This award provides support for a consortium of three universities to build a custom electronics system called the Fast TracKer (FTK) for the ATLAS detector at the Large Hadron Collider (LHC) located at the European Organization for Nuclear Research (CERN) laboratory in Geneva, Switzerland. The FTK will perform global track recognition reconstruction using the innovative technique of massive parallelism. A billion track patterns are pre-stored in custom content-addressable memory (Associative Memory) chips that are being designed. As each hit leaves the detector at full speed, it is simultaneously seen by all patterns. Track fitting is replaced by a linear calculation of the track parameters and the goodness of fit, with nearly offline resolution. With modern electronics, one can fit tracks at a rate of one track per nanosecond.
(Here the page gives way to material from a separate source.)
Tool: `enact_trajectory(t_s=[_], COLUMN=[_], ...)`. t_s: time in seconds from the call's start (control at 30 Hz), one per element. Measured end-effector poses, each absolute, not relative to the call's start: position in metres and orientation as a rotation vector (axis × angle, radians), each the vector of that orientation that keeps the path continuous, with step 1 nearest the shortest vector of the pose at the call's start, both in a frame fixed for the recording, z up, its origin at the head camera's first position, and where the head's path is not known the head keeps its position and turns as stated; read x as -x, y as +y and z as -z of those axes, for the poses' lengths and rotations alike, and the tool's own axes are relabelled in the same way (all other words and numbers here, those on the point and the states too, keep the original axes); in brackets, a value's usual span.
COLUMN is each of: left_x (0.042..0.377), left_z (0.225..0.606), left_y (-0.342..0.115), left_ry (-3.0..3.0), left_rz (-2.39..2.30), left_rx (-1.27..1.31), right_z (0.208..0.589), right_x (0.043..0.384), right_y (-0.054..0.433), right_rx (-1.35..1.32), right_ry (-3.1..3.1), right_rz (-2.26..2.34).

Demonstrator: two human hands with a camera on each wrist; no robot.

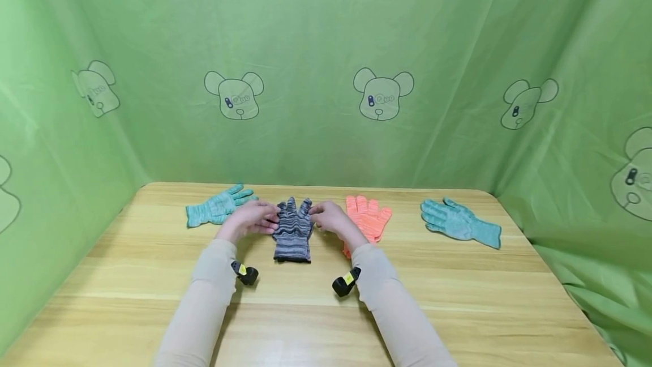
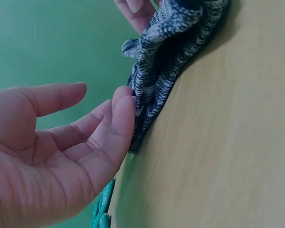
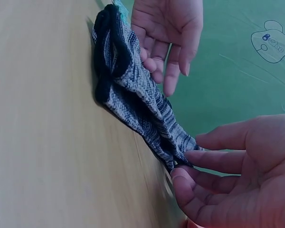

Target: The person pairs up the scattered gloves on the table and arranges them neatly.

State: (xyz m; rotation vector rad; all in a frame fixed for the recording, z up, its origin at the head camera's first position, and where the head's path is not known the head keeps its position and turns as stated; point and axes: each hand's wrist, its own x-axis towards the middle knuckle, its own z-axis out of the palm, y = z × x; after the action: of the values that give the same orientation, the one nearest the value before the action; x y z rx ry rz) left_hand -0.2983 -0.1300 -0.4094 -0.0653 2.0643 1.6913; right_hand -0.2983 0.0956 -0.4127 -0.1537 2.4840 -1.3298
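Observation:
A black-and-grey knitted glove [image 1: 292,232] lies on the table between the two hands, its fingers pointing away and its dark cuff toward me. In the left wrist view the left hand [image 2: 61,152] touches the side of the glove [image 2: 152,66] with loosely bent fingertips, the thumb held apart. On the other side, the right hand [image 3: 237,171] pinches the glove [image 3: 142,95] near its finger end between thumb and fingers. Loose folds show at the cuff in the right wrist view.
A teal glove [image 1: 216,207] lies behind the left hand. Partly behind the right wrist is an orange glove [image 1: 368,217], and farther right another teal glove [image 1: 458,221]. Green curtains [image 1: 316,140] with bear-head prints stand around the wooden table [image 1: 285,321].

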Motion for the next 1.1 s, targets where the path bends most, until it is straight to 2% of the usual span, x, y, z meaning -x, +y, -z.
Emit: enact_trajectory(t_s=[0.53, 1.1], left_x=[0.2992, 0.2987], left_z=[0.4159, 0.4155], left_y=[-0.1389, -0.1342], left_ry=[2.039, 2.039], left_rz=[-1.688, -1.681], left_rx=[0.056, 0.054], right_z=[0.4117, 0.4145], right_x=[0.2967, 0.2977], right_y=[0.0959, 0.0956], right_rx=[0.167, 0.333], right_ry=[2.58, 2.714], right_rz=[1.238, 1.037])
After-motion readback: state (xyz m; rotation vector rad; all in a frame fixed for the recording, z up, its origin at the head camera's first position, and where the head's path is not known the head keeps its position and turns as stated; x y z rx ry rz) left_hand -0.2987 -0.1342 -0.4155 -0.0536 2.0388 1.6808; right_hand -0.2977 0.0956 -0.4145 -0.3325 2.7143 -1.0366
For the next decade, experiments at the LHC will provide unprecedented opportunities for answering the most important questions in elementary particle physics. Data collected by ATLAS will be used for hundreds of simultaneous analyses to search for the Higgs boson, supersymmetry, large extra dimensions, dark matter, Hidden Valley particles, the carriers of new forces, and other possible new phenomena as well as measure the detailed properties of the top and bottom quarks and the W and Z bosons in an attempt to understand what is beyond the Standard Model. Important discoveries are likely, but determining what the new phenomena are will not be easy. Large numbers of signal events are needed for such measurements, with as little background as possible. Tracking is essential for selecting events containing heavy fermions. At such luminosity, where large occupancy in the tracking detectors greatly increases track reconstruction time, only a small fraction of the events selected by the level-1 trigger could have track reconstruction done. The FTK, on the other hand, does global tracking three orders of magnitude more quickly than software reconstruction. As a result, it will enhance the physics reach for a broad range of ATLAS studies increasing the number of events retained for offline analysis by a factor of ten or more for broad classes of possible new phenomena. This means that if the new physics is dominated by such processes, ATLAS will be able to collect as many signal events in a year with much improved signal-to-background as it would without the FTK in a decade at the same luminosity.
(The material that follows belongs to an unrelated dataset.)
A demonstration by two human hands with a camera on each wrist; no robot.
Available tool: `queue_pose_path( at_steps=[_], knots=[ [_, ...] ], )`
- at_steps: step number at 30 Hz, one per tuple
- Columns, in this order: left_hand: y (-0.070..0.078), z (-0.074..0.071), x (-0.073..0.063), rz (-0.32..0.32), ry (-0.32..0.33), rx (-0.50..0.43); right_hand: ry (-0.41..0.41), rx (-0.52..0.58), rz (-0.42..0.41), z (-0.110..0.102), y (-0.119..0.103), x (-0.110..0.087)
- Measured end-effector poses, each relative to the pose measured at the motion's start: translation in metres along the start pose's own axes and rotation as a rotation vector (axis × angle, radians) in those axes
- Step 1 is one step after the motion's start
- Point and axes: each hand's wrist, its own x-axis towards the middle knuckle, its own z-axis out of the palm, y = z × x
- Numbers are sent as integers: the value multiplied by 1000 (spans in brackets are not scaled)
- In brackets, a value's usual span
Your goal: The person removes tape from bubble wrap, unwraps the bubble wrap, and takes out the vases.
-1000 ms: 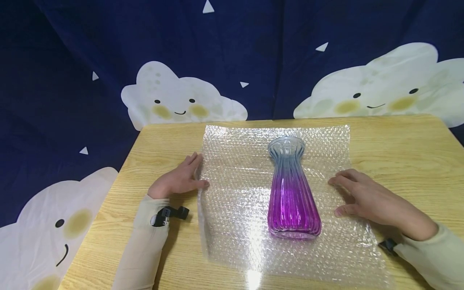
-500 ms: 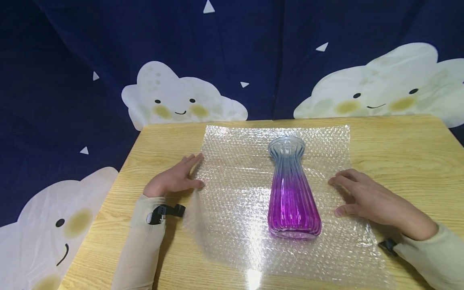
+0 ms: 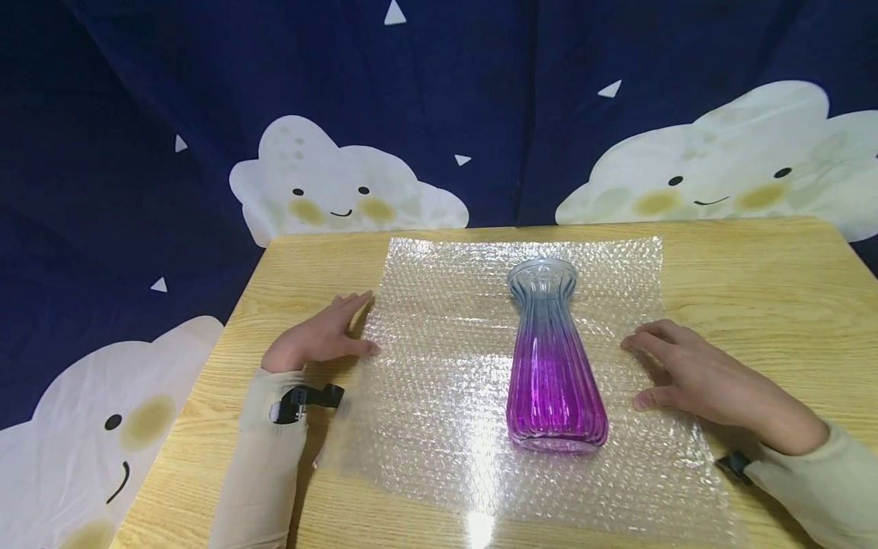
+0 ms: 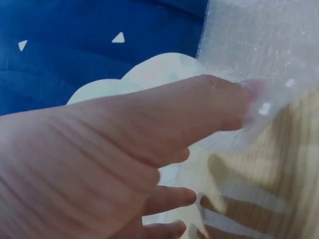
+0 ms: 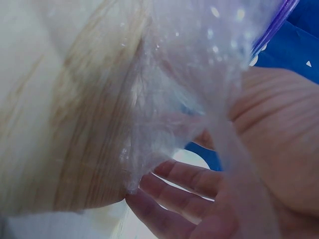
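A ribbed glass vase (image 3: 555,374), clear blue-grey at the neck and purple at the base, lies on its side on a sheet of bubble wrap (image 3: 439,412). Its mouth points to the far edge of the table. My left hand (image 3: 318,335) is at the sheet's left edge, fingers extended; in the left wrist view the thumb (image 4: 219,102) meets the bubble wrap (image 4: 249,40). On the right side of the sheet rests my right hand (image 3: 700,374), thumb and fingers spread apart. The right wrist view shows the fingers (image 5: 184,194) loosely bent, with wrap in front of the thumb.
The wooden table (image 3: 761,282) carries the sheet, which reaches near its far edge. Behind hangs a dark blue curtain (image 3: 494,84) with smiling clouds and white triangles. Each sleeve carries a small black wrist camera (image 3: 318,396).
The left hand has drawn back to the left, and the sheet's near-left part has unfolded outward and flattened. The right hand and the vase have stayed in place.
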Motion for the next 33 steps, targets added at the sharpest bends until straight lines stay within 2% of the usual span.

This system is not only crucial for the ATLAS experiment, advancing the physics program of over 3000 scientists world-wide with 600 in the U.S., including over 200 graduate students from 40 institutions, but will also promote innovations in detector technology. The university groups in this proposal have a tradition for involving undergraduate and graduate students in detector development projects and this project will bring unique opportunities for training and teaching modern electronics and computing to a variety of levels of young people. It will be one of the most sophisticated systems built in high energy physics. Under the supervision of professors and engineers, graduate students and undergraduate students, including students from underrepresented groups, will collaborate in designing, building, and testing electronic boards, writing the firmware and software, and comparing to simulation - all marketable skills. Two of the five PIs are female thereby promoting diversity. This extremely fast pattern recognition technology that would be developed for the FTK could have a profound impact on all future versions of collider and astrophysics experiments as well as applications to other field such as medical imaging. As an example, in proton computed tomography the pattern recognition technology has the potential to increase data acquisition rates and thus reduce imaging time with improved resolution.